> [GOAL OF THE EXERCISE]
Repeat, please, only the lines from the top of the data down to the line with "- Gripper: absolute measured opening"; include both of those lines.

══════════════════════════════

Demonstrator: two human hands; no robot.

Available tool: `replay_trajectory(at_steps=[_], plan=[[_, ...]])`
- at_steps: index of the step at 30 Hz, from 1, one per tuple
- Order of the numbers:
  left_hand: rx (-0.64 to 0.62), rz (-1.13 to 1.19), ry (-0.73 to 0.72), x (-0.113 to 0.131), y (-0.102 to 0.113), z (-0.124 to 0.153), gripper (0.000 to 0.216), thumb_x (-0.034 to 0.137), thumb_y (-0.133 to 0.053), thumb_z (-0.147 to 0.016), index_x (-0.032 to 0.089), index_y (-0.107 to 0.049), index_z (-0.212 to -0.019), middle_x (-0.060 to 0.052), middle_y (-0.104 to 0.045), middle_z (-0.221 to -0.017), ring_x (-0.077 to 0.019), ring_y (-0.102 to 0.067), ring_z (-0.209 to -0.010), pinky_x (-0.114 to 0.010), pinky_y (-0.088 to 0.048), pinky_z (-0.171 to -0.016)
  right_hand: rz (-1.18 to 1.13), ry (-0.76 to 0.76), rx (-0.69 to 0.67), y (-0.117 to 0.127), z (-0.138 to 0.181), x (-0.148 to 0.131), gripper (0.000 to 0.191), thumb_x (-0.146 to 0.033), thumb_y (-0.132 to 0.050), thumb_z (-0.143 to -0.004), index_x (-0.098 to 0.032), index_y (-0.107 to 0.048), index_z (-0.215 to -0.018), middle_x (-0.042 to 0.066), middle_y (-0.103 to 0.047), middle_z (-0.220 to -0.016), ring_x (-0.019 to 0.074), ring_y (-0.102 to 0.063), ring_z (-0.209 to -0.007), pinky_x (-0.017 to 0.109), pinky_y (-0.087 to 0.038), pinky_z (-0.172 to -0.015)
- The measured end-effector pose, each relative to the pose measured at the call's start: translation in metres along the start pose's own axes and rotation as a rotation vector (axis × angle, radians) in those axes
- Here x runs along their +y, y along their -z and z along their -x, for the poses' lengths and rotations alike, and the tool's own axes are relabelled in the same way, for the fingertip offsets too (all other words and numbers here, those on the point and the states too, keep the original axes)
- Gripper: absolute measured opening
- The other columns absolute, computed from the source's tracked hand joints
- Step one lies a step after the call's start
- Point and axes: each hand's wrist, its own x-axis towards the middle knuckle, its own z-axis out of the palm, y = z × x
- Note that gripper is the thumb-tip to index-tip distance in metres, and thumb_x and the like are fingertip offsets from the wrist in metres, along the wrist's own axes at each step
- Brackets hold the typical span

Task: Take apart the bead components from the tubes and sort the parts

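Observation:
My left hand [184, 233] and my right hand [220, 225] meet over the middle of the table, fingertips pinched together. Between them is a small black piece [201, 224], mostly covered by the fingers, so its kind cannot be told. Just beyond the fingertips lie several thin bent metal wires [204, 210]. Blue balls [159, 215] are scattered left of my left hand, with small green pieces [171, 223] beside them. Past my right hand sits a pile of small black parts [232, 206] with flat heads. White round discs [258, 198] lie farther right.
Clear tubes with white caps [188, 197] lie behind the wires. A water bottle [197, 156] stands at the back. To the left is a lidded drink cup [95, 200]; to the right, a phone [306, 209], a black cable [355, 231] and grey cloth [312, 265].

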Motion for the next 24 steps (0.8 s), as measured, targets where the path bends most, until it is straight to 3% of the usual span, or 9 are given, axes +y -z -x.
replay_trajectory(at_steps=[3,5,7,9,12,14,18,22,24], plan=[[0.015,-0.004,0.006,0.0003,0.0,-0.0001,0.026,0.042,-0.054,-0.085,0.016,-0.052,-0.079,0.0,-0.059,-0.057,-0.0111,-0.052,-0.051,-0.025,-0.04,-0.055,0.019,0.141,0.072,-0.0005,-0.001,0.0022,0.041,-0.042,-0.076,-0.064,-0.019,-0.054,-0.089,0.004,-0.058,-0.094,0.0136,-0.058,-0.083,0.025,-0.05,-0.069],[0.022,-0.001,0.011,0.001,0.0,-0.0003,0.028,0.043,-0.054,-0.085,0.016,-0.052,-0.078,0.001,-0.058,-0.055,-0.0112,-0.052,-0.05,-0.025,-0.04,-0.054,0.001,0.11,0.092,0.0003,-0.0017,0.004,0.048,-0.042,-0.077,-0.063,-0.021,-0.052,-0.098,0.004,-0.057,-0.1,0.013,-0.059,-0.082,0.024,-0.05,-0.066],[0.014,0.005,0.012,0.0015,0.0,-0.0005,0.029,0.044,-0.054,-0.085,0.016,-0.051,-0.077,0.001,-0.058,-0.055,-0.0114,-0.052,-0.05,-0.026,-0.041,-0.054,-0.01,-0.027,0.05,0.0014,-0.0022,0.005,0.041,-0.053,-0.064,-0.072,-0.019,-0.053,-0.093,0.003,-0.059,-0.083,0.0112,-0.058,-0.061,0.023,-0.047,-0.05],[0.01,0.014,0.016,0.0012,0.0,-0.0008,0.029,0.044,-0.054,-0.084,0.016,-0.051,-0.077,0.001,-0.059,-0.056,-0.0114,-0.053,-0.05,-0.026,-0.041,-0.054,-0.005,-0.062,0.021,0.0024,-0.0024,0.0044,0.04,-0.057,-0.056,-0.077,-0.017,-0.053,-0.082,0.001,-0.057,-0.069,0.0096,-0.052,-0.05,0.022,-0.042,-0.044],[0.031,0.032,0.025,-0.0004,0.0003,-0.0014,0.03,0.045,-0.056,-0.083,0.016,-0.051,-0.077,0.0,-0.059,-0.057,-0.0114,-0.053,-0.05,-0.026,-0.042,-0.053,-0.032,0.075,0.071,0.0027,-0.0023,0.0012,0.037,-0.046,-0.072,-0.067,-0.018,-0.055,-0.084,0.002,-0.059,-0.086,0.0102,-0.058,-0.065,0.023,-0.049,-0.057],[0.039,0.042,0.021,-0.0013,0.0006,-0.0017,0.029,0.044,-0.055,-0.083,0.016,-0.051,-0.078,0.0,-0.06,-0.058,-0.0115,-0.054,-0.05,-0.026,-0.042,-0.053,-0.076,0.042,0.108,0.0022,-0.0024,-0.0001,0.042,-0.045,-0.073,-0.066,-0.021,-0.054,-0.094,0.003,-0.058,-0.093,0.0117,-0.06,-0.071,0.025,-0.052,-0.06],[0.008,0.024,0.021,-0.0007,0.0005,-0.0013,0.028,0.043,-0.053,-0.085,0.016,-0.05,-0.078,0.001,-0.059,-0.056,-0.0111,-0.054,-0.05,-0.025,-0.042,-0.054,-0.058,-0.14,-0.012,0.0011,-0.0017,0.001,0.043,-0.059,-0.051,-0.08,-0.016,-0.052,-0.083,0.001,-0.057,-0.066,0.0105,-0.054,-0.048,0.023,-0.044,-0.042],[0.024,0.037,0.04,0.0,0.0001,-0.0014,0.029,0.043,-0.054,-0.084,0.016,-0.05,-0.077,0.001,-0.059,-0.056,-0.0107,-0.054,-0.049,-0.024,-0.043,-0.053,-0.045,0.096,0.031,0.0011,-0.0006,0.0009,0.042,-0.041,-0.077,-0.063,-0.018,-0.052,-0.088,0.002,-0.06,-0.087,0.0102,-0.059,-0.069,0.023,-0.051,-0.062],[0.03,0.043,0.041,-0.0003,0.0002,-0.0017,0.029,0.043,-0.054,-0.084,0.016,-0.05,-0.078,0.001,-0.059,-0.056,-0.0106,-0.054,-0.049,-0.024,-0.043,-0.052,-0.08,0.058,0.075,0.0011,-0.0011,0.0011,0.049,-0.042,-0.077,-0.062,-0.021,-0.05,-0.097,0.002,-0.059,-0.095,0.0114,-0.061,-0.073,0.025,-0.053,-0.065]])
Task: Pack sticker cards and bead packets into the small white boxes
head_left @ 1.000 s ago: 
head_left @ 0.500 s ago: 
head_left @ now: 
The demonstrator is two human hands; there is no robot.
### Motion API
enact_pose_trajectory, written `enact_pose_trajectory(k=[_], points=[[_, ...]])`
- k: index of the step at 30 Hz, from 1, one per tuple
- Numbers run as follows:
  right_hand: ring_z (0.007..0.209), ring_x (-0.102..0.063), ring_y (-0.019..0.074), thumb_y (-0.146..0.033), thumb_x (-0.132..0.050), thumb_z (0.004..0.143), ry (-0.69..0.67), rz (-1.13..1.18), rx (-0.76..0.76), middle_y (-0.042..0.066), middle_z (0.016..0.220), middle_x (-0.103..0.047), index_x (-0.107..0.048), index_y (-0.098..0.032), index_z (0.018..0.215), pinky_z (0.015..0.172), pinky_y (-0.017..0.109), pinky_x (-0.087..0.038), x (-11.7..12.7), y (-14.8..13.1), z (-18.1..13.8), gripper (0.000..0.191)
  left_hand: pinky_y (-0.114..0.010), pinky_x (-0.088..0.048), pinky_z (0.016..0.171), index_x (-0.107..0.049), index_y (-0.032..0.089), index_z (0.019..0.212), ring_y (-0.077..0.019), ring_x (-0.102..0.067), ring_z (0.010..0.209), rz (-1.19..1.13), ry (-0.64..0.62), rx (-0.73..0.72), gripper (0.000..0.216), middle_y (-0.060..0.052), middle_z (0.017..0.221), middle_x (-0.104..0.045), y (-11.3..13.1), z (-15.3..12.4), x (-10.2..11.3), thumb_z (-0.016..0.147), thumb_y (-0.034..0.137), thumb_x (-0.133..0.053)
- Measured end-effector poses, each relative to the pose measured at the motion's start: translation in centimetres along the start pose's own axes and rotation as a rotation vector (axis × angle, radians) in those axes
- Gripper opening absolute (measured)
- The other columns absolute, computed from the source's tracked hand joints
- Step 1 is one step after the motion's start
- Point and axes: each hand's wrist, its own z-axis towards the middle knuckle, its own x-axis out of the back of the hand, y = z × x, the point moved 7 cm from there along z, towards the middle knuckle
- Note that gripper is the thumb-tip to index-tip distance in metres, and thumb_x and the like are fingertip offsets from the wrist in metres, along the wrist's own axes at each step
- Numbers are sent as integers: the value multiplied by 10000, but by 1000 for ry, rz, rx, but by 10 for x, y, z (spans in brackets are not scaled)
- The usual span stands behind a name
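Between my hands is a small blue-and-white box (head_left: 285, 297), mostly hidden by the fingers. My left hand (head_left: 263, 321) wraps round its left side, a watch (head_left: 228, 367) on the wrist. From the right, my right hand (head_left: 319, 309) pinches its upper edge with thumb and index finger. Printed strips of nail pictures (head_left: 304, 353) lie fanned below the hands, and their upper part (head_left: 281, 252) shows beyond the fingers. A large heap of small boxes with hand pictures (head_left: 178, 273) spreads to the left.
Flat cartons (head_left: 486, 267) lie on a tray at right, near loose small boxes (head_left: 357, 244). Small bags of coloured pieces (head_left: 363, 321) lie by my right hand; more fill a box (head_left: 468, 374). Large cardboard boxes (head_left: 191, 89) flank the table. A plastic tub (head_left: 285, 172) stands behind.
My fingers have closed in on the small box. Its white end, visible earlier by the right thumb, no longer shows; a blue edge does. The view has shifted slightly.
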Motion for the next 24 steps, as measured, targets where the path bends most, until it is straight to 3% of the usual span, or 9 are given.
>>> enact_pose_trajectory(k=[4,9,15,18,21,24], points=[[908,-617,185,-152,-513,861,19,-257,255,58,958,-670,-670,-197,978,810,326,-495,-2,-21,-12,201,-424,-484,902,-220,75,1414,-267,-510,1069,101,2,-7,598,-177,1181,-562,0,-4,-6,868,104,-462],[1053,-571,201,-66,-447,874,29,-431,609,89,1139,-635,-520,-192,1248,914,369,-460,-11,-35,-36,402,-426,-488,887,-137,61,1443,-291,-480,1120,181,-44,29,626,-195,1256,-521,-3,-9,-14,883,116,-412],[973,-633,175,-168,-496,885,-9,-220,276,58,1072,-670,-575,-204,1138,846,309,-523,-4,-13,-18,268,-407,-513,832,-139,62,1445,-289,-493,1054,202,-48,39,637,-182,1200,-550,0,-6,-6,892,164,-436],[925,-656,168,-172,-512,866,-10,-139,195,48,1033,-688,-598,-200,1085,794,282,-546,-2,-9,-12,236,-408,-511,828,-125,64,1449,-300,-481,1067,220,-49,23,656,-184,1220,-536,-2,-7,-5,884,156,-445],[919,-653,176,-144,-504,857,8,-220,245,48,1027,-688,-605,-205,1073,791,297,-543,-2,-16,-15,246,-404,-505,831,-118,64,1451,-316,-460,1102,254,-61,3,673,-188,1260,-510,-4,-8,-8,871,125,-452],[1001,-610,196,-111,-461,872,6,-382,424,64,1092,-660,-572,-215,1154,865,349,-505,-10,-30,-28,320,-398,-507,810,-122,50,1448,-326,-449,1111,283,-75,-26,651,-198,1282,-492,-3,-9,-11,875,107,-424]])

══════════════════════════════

> [SOLUTION TO THIS EXERCISE]
Demonstrator: two human hands; no robot.

Available tool: `replay_trajectory(at_steps=[_], plan=[[_, ...]])`
- at_steps: index of the step at 30 Hz, from 1, one per tuple
- Order of the numbers:
  left_hand: rx (-0.64 to 0.62), rz (-1.13 to 1.19), ry (-0.73 to 0.72), x (-0.113 to 0.131), y (-0.102 to 0.113), z (-0.124 to 0.153), gripper (0.000 to 0.216), thumb_x (-0.034 to 0.137), thumb_y (-0.133 to 0.053), thumb_z (-0.147 to 0.016), index_x (-0.032 to 0.089), index_y (-0.107 to 0.049), index_z (-0.212 to -0.019), middle_x (-0.060 to 0.052), middle_y (-0.104 to 0.045), middle_z (-0.221 to -0.017), ring_x (-0.077 to 0.019), ring_y (-0.102 to 0.067), ring_z (-0.209 to -0.010), pinky_x (-0.114 to 0.010), pinky_y (-0.088 to 0.048), pinky_z (-0.171 to -0.016)
  right_hand: rz (-1.18 to 1.13), ry (-0.76 to 0.76), rx (-0.69 to 0.67), y (-0.117 to 0.127), z (-0.138 to 0.181), x (-0.148 to 0.131), gripper (0.000 to 0.191), thumb_x (-0.146 to 0.033), thumb_y (-0.132 to 0.050), thumb_z (-0.143 to -0.004), index_x (-0.098 to 0.032), index_y (-0.107 to 0.048), index_z (-0.215 to -0.018), middle_x (-0.042 to 0.066), middle_y (-0.103 to 0.047), middle_z (-0.220 to -0.016), ring_x (-0.019 to 0.074), ring_y (-0.102 to 0.063), ring_z (-0.209 to -0.007), pinky_x (-0.017 to 0.109), pinky_y (-0.087 to 0.038), pinky_z (-0.172 to -0.015)
- The measured end-effector pose, each relative to the pose measured at the call's start: translation in metres along the start pose's own axes and rotation as a rotation vector (axis × angle, radians) in those axes
- Here x runs along their +y, y along their -z and z along their -x, for the poses' lengths and rotations alike, and the tool's own axes are relabelled in the same way, for the fingertip offsets too (all other words and numbers here, those on the point and the states too, keep the original axes)
- Gripper: absolute measured opening

Output for the exercise is now complete.